Victime de la bureaucratie

janvier 06, 2013

-Publié par : le Journal de Montréal, Nicolas Saillant

06/01/2013

Une mère de famille dénonce la rigidité de la société d’État

La Société d’assurance automobile du Québec (SAAQ) refuse d’indemniser une mère de famille souffrant d’une blessure chronique au pied à la suite d’un accident de la route parce qu’elle a perdu son emploi 10 jours avant une opération prévue depuis des semaines.

Victime d’un tragique accident de motoneige en 2004, Julie Lemay est depuis aux prises avec une plaie ouverte à un pied qui l’a tenue à l’écart du marché du travail jusqu’en 2010. «Mon os a cassé et ça a sectionné mes artères.
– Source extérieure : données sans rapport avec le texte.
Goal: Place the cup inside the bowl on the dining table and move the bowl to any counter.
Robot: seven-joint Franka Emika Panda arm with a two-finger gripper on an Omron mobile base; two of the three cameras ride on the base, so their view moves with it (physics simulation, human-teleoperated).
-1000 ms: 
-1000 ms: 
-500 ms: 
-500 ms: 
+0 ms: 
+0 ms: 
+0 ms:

Ça a arraché», explique-t-elle.

Si la SAAQ l’a indemnisée pendant six ans, l’assureur public refuse maintenant de l’aider, même si une rechute de sa blessure a nécessité une nouvelle intervention le 26 octobre dernier.

L’assureur ne conteste aucunement le fait que la rechute est le résultat des effets secondaires de son accident, mais l’agente d’indemnisation de Mme Lemay lui a refusé le dédommagement demandé puisqu’elle était sans travail au moment de l’opération. «La SAAQ joue sur les dates en disant : Nous on commence le jour de l’opération», explique son avocat, Me Marc Bellemare.

Son poste aboli

En raison de la fusion de deux bureaux de notaires, son poste de secrétaire a été aboli le 15 octobre, 10 jours avant son opération. «Il aurait fallu que je me trouve un job pour deux semaines ou que je repousse la date de mon opération. C’est ridicule», lance celle qui regrette presque de s’être fait opérer. Après une série de rencontres chez le médecin, Julie a su, le 20 août, que son opération était le 26 octobre.

Me Bellemare va donc contester la décision, mais déplore les délais particulièrement longs. «C’est dramatique! Quant bien même elle gagnait sa cause dans un an ou deux, les dommages, c’est maintenant qu’elle les subit.»

Puisque Mme lemay n’était pas en emploi au moment de l’opération, le règlement de la SAAQ stipule qu’elle ne pourra être indemnisée qu’à partir du septième mois. Julie Lemay se retrouve donc sans aucun revenu puisque ses prestations d’assurance-emploi sont épuisées en raison des nombreuses absences causées par ses ennuis au pied.

«C’est arrange toi. Il faut que je vive avec rien», explique la dame, désemparée. Son conjoint doit donc subvenir aux besoins de sa conjointe et de ses deux enfants de cinq ans et 11 mois.

Règles suivies

De son côté, la SAAQ indique simplement qu’elle a appliqué la réglementation en vigueur.

«Il n’y aura pas d’indemnité de remplacement de revenu, mais il y a d’autres formes d’indemnisation. S’il y a des frais médicaux ou un besoin d’aide à domicile, elle peut vérifier avec son agente ce à quoi elle a droit», explique Gino Desrosiers, porte-parole à la SAAQ.

«Ça fait neuf ans, j’aimerais ça faire autre chose de mes journées que de me battre avec eux», complète pour sa part Mme Lemay.